Por Radio Provincia, afirmó que la administración de Javier Milei “ha hecho un uso bastante astuto de cuestiones comunicacionales”. De esa manera, se refirió al paquete de proyectos que el Presidente envió al Congreso, que incluye la modificación de la Carta Orgánica para el Banco Central (BCRA), una regla de equilibrio en las cuentas públicas permanente y cambios en los mercados de capitales y de seguros.
El docente de Finanzas Internacionales de la UNLP y la UBA, explicó que con estos anuncios busca cumplir tres objetivos al mismo tiempo: “El primero es distractivo, dado que no tiene instrumentos para solucionar los problemas más cruciales de la economía, que tiene a un 15% con mucho crecimiento, mientras que el 85% está estancado o decreciendo”.
En segundo lugar, el investigador del CONICET, planteó que “trata de cumplir un requisito del FMI, ya que otros, como la reforma jubilatoria, no lo va a poder hacer”. Por último, resaltó que “dado que es posible que pierda las elecciones, intenta dejar un Caballo de Troya al futuro gobierno en el Banco Central, que esté muy ligado a su ideología”.
Carrera advirtió que le llamó la atención que “se hable del endeudamiento del Gobierno con el Banco Central, y se lo prohíbe, lo cual me parece muy interesante”. No obstante, apuntó que “no se dice nada del endeudamiento con los mercados privados y el Fondo Monetario”. En tal aspecto, consideró que “si vamos a pasar al Congreso el control de la política monetaria, también habría que traspasar el control de la deuda porque hemos tenido shock de deuda que terminaron mal y por eso después terminamos emitiendo”.
Por otra parte, opinó que “sería de una caradurez tremenda dejar a (Santiago) Bausili” en la institución, porque pese a que “es una persona que aprecio y está preparado, es el socio comercial de toda la vida de Caputo.

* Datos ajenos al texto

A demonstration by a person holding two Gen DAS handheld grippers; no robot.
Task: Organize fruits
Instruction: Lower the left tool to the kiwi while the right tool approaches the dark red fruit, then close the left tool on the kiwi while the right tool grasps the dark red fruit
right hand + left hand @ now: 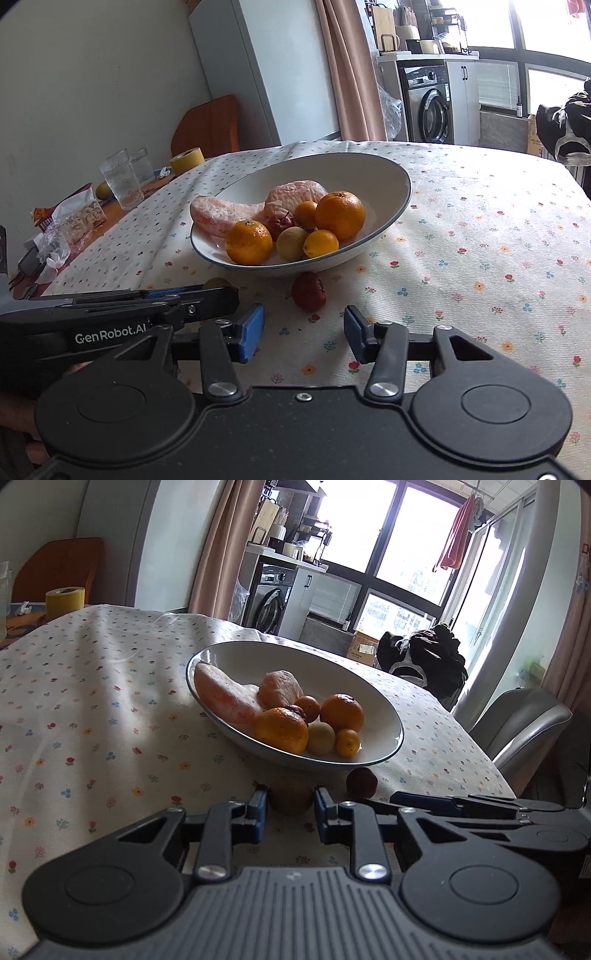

Por lo tanto, no sería independiente en el próximo Gobierno”.
El economista aseguró que la cadena nacional de Milei “me hizo acordar a los momentos complicados de la convertibilidad con De la Rúa, donde se hacían grandes anuncios para tratar de torcer las expectativas, y hacía todas estas bombas de humo, pero hay que dar una discusión seria”. Según postuló, “lo peor que podría hacerse es que esto salga como una imposición y sin consenso”, por cuanto “si no sale como grandes políticas fruto de los acuerdos, si no a partir de la polarización, luego se terminan revirtiendo”.